### Required action
Lines with "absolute": please show every one of them from the listing below.

### Given data
=======

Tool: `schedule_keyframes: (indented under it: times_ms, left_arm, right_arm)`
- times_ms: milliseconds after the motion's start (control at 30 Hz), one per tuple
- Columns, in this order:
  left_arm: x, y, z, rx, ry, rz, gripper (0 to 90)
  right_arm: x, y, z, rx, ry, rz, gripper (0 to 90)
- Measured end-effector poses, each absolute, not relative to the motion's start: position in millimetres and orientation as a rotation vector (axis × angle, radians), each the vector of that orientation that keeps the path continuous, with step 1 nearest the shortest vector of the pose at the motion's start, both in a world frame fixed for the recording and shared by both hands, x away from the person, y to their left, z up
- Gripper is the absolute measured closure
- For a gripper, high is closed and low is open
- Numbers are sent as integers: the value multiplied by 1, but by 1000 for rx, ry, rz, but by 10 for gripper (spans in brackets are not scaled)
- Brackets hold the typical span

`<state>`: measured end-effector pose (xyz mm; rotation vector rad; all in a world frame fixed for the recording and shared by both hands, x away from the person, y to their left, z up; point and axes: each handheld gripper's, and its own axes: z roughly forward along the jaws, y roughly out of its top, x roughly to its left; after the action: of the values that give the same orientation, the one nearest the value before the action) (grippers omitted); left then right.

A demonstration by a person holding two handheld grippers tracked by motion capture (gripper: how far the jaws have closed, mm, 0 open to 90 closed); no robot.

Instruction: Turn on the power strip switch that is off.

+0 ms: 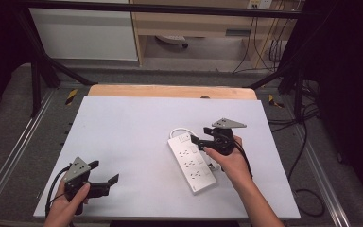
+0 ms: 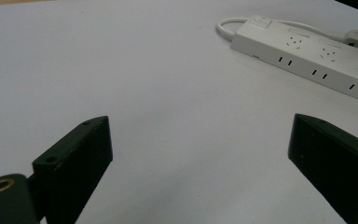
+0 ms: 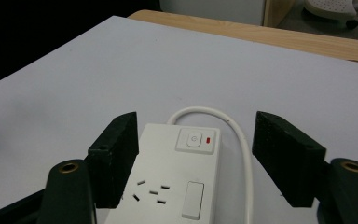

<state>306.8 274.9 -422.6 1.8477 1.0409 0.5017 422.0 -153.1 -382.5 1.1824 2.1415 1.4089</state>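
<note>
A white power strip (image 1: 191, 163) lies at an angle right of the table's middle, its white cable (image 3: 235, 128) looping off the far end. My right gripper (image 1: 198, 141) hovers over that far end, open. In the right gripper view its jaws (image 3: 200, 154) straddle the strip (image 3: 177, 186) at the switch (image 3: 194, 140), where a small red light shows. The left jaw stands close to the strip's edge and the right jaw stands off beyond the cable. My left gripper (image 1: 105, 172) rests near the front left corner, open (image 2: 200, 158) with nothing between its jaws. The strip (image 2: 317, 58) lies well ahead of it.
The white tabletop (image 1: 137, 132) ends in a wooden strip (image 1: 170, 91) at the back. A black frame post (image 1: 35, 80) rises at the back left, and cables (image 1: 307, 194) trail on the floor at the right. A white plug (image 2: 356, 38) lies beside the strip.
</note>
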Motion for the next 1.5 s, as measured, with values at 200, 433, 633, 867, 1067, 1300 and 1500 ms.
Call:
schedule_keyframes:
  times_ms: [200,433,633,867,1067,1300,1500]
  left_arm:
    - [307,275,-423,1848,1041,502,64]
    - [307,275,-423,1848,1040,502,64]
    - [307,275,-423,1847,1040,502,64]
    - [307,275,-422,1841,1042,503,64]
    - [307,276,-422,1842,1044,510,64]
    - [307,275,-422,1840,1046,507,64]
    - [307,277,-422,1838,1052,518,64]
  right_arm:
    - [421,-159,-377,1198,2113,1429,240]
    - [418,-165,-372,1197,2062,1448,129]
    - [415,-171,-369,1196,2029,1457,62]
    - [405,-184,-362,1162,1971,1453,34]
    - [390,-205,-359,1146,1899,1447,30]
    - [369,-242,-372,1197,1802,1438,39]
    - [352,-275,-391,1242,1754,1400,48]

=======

### Exercise result
- Measured end-effector poses, each absolute, not relative to the motion's start: position in millimetres and orientation as a rotation vector (axis × angle, radians), each the vector of that orientation that keeps the path continuous, with step 1 nearest the shortest vector of the pose at the motion's start, both in a world frame fixed for the recording and shared by both hands, x away from the person, y to their left, z up
- Gripper is the absolute measured closure

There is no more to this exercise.